## [Task]
The lines to be copied are those below that contain "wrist".

[Start of section]

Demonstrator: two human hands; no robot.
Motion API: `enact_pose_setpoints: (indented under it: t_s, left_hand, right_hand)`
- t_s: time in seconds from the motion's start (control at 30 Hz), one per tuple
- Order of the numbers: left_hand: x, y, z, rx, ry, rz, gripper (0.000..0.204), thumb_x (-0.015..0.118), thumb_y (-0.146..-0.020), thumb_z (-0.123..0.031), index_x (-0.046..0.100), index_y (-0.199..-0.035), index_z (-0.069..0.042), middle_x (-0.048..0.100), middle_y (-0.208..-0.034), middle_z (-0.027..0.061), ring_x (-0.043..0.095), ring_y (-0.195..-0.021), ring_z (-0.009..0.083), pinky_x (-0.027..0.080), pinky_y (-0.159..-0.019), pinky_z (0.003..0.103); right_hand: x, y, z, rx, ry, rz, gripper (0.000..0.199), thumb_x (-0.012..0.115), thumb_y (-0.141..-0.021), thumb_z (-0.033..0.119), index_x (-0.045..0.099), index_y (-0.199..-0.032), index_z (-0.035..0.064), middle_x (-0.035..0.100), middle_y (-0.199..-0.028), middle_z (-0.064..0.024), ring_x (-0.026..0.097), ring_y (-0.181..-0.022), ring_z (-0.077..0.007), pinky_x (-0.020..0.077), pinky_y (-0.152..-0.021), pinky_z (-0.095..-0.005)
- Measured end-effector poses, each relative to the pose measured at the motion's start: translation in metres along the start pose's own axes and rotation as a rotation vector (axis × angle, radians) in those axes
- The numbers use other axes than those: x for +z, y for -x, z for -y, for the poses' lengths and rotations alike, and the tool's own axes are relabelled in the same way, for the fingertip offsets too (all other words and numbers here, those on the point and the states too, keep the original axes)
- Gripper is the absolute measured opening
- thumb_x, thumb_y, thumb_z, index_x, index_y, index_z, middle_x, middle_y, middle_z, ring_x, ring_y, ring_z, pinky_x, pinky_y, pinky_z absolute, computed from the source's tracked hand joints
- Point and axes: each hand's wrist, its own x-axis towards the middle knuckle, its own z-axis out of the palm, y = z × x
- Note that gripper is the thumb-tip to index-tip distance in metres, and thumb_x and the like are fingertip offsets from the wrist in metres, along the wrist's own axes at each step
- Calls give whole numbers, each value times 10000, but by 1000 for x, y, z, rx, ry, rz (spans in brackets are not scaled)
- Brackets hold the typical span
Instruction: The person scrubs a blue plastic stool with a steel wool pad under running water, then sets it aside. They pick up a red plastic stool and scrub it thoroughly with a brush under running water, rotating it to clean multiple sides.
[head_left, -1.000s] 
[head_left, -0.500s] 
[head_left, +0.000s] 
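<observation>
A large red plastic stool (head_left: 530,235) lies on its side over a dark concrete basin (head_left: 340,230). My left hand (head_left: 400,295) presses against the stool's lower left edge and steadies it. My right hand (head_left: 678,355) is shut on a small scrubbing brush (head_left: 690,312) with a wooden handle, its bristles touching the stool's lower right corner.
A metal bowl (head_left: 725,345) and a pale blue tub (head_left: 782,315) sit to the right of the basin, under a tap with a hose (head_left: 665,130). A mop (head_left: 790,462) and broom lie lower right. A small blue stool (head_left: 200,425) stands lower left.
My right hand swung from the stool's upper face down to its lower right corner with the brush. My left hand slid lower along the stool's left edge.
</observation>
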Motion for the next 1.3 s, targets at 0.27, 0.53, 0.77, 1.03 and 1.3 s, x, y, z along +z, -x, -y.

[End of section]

## [Solution to the exercise]
- Point and axes: each hand's wrist, its own x-axis towards the middle knuckle, its own z-axis out of the palm, y = z × x
- Note that gripper is the thumb-tip to index-tip distance in metres, and thumb_x and the like are fingertip offsets from the wrist in metres, along the wrist's own axes at each step

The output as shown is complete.